The little village outside Valerion City hummed with a quiet confidence. The Adventurers' Guild and Merchant Guild had taken root like honest trees: contracts posted on noticeboards, caravans leaving on schedule, and a small market that sold more than salted fish and old bread. Kuro moved through its lanes like a man learning the grammar of a language he had only recently heard — noting which houses traded outward, where the mills turned most steadily, and how the guildhall kept its lists.

Near the village's oldest, broadest tree — the one every child had climbed and every couple had ever sat beneath — Rei sat with her friends. The three of them lounged on the roots, laughing easy and loud: Marek, weathered but still quick with a joke; Lysa, sharp-eyed and fond; and Jori, who had grown into a broad-shouldered sort of chum. Rei's cheeks kept catching light in the way of someone who could not quite hold back a secret smile.
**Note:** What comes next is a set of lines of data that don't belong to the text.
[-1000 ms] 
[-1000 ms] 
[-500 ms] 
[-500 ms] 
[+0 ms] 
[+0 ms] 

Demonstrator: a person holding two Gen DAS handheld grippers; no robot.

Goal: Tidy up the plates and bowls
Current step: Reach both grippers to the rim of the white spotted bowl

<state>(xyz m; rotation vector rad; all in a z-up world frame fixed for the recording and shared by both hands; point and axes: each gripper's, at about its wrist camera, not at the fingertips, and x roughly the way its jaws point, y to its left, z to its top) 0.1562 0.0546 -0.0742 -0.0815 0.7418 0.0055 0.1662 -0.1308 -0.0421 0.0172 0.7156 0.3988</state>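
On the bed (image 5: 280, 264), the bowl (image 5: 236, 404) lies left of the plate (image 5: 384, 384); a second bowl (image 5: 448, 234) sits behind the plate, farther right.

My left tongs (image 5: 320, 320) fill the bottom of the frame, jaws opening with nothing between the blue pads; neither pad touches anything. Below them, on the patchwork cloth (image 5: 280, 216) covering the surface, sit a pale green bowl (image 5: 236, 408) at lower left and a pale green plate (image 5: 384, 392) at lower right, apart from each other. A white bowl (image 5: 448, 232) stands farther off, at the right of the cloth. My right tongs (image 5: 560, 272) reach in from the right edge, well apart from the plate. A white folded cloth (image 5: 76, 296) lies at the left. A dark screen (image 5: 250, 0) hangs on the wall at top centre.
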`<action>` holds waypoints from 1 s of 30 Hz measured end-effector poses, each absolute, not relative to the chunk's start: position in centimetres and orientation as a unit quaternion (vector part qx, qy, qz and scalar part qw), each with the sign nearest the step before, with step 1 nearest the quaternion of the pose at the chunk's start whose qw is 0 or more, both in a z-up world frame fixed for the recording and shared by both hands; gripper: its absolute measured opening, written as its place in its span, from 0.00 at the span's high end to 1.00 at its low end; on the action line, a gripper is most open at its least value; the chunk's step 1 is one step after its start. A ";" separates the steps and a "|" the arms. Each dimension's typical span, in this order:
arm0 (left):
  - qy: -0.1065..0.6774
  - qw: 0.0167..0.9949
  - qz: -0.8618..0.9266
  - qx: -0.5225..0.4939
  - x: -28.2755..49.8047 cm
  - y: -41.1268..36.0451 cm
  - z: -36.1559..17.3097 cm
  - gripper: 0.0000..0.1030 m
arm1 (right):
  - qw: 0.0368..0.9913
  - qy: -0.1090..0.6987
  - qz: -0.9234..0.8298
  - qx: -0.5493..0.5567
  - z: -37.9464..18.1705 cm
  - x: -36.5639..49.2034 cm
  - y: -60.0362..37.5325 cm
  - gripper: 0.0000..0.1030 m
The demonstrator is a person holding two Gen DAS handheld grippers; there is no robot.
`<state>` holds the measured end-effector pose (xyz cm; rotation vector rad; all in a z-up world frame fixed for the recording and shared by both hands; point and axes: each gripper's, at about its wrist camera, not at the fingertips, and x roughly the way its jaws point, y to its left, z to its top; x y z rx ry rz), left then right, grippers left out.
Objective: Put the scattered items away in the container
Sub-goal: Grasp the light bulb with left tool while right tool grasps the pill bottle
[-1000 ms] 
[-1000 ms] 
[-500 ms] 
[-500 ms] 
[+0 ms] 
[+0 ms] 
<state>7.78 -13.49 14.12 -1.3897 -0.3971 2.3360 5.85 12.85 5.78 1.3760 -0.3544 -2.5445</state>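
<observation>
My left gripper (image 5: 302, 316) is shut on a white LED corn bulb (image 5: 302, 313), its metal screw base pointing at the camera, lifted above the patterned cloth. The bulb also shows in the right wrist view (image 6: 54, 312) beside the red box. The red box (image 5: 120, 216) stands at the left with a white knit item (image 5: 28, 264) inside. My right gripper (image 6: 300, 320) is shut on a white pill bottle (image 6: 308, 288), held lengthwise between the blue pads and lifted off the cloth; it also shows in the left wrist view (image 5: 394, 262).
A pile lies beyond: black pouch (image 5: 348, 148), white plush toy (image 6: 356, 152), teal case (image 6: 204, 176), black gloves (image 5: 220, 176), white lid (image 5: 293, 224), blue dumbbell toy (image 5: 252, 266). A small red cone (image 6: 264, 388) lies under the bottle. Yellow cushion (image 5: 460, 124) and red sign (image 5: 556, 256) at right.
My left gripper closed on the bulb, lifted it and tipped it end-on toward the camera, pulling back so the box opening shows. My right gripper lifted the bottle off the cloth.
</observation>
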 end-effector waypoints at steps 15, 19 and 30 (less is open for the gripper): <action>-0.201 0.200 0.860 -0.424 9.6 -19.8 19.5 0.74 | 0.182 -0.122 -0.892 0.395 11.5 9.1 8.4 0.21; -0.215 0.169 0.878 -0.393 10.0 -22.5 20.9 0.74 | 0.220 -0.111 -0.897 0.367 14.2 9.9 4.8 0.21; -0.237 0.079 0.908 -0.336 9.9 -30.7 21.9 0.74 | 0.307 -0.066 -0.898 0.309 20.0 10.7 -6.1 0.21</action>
"Come on, Rei," Lysa teased, nudging her with an elbow. "You always go red when you think of Kuro. Tell us — does he ever look at you like he means something?"

Rei swatted at her, trying and failing to hide how much the question had already warmed her face. "He's ridiculous," she stammered. "He's always grumpy and—"
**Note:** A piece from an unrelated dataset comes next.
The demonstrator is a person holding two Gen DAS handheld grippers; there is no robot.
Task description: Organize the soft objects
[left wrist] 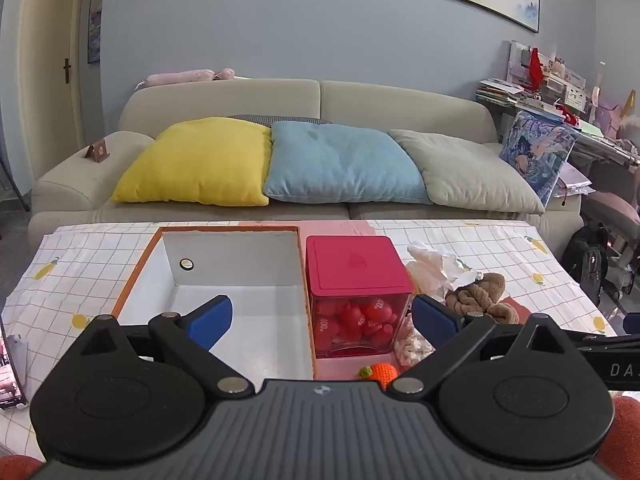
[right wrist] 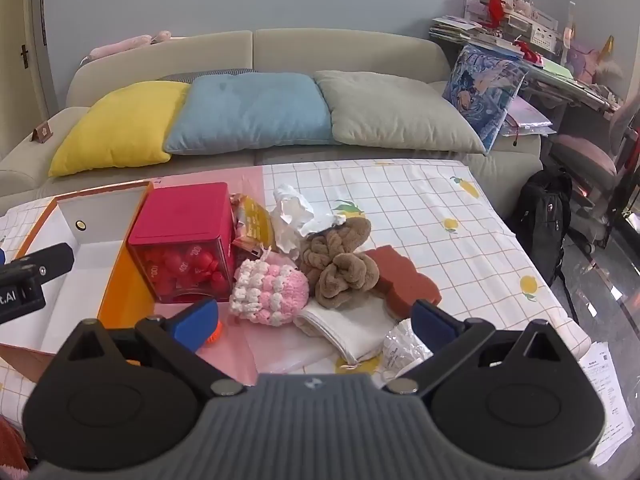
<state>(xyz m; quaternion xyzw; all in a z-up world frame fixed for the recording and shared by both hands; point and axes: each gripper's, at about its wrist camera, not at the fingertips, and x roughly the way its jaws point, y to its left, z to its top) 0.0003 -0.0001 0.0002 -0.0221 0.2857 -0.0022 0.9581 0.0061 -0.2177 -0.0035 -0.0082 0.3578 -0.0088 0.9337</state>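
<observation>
An open orange box with a white inside [left wrist: 240, 312] [right wrist: 92, 248] lies on the table at the left. My left gripper [left wrist: 322, 320] is open and empty, hovering over the box's right wall. Soft things lie in a pile right of a red-lidded container [left wrist: 356, 280] [right wrist: 184, 240]: a pink-and-white crocheted piece [right wrist: 270, 292], a brown towel bundle [right wrist: 340, 264] [left wrist: 478, 294], a red-brown sponge [right wrist: 404, 280], a folded white cloth [right wrist: 352, 324], crumpled white paper [right wrist: 296, 212] and an orange crocheted toy [left wrist: 382, 370]. My right gripper [right wrist: 316, 322] is open and empty, just in front of the pile.
The table has a checked cloth with lemon prints [right wrist: 460, 224]. A beige sofa [left wrist: 320, 100] with yellow, blue and grey cushions stands behind it. A black backpack [right wrist: 544, 216] sits on the floor at the right. Papers [right wrist: 608, 380] lie near the table's right front corner.
</observation>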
"He's not grumpy when you're around," Jori cut in. "You two fit. Like river and stone."

Marek thumped a palm on the root. "Pairing's perfect. You two are a match, Rei. Don't fight fate."

They jabbed at her playfully until Rei's blush was a crimson banner. Their teasing was good-natured, the kind only years of knowing someone afford. The tree rustled overhead as if it approved.
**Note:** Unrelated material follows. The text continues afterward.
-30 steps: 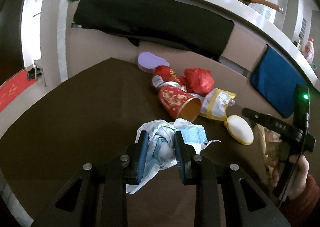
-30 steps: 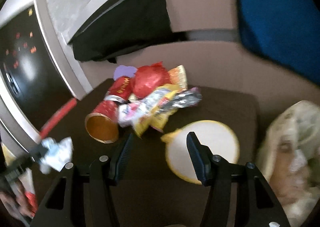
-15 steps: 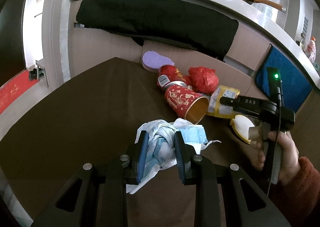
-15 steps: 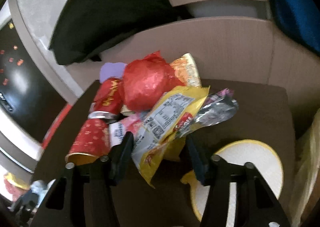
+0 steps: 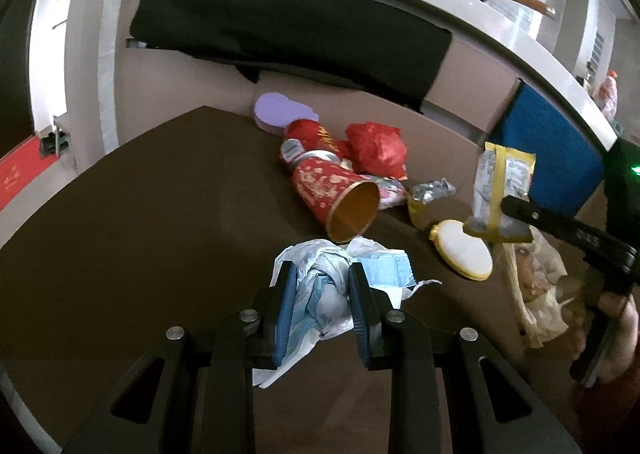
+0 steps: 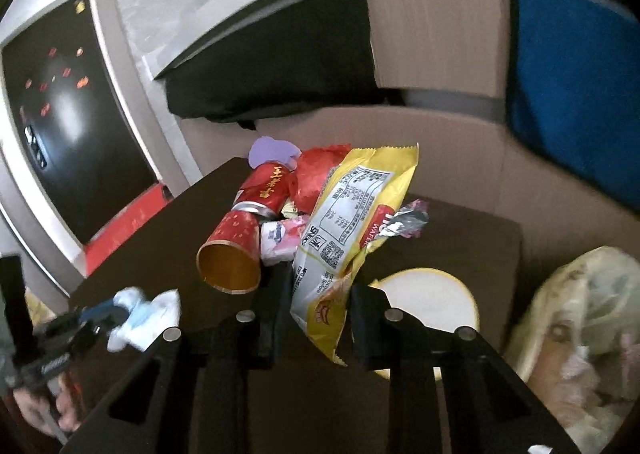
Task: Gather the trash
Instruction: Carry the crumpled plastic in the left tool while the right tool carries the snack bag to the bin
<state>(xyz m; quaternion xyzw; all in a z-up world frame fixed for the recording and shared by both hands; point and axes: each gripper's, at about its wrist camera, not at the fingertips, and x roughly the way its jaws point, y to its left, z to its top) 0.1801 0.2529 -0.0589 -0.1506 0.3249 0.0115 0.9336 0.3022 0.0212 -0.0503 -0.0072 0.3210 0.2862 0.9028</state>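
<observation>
My left gripper (image 5: pixel 320 286) is shut on a crumpled white and blue tissue wad (image 5: pixel 326 290) just above the dark brown table (image 5: pixel 140 221). My right gripper (image 6: pixel 320 294) is shut on a yellow wafer wrapper (image 6: pixel 352 205) and holds it lifted off the table; the wrapper also shows in the left wrist view (image 5: pixel 498 185). On the table remain a red paper cup (image 5: pixel 336 193) on its side, a red can (image 5: pixel 308 135), a red crumpled bag (image 5: pixel 378 147), a silver wrapper (image 5: pixel 432 189) and a yellow-rimmed white lid (image 5: pixel 464 250).
A trash bag (image 6: pixel 580 326) of pale plastic hangs open at the table's right edge. A purple foam piece (image 5: pixel 280 113) lies at the back by a cardboard wall (image 6: pixel 440 141). A black cloth (image 5: pixel 280 29) and a blue cloth (image 5: pixel 560 157) hang behind.
My right gripper reached into the pile, shut on the yellow wrapper and lifted it back toward the right. My left gripper has kept still with the tissue wad.
</observation>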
Kuro had spent the morning walking the perimeter, checking fences, watching how the guild sent recruits on errands. When he wandered toward the old tree, he stayed hidden at the rim of the orchard, listening more than looking. The children's voices floated through the air — teasing, warm — and then the word "match" landed in him like a stone. He froze.

They did not see him. He did not move. For a long moment he only heard: Rei's laugh, Jori's joke, Marek's rough comfort. The meaning of "love," a concept catalogued in many books he had parsed for tactics and history, remained a flat entry — abstract and serviceable. But the feeling that knotted his chest at the thought of losing Rei was not an abstraction.

He could not bear the thought of Rei harmed. He could not imagine a day without her laugh near his shoulder. He recognized, plain and without labels, that loss was something he could not survive. That was enough. He took one step forward, then stopped — a small smile tugging at the corner of his mouth when he saw Rei's cheeks glow. For a single heartbeat he thought she looked wonderfully, achingly adorable. Then, as if embarrassed by the softness of his own thought, he turned and walked away before they could see him.

— — —

In the misted woods of Mistwood Kingdom, the wooden copy kept its watch. Blade's clone moved among the witch-huts with the same careful attention its maker had taught it to show: note the sigils, record who bartered with whom, and learn the soft rules of a place that preferred to be left alone. It had been offered a cup of root-brew by an old witch who hummed songs of weather and thorn; it had accepted the charm she left at its tent-peg.

"I need a helper," the clone thought in the way a construct thought — by recording and forwarding the idea. "But the original will return. Wait."

So it waited, jotting small details in the margins of its memory: who came to trade coal for salves, which of the witches had children that wanted apprentice work, and which paths were safe from the smugglers who drifted like smoke through the underbrush.

— — —

Far from the laughter of the tree and the hush of the witch circle, the gears of state ground on. Ryuto and the Church had not delayed: the names in the folder were followed, quietly and with wards, in midnight sweeps. Arrests were made with minimal fanfare. Some prisoners confessed quickly under the warded questionings; some begged for mercy; some collapsed under their own guilt. Men and women once posted as watchers and heroes were taken in chains, their reputations dissolving into whispers.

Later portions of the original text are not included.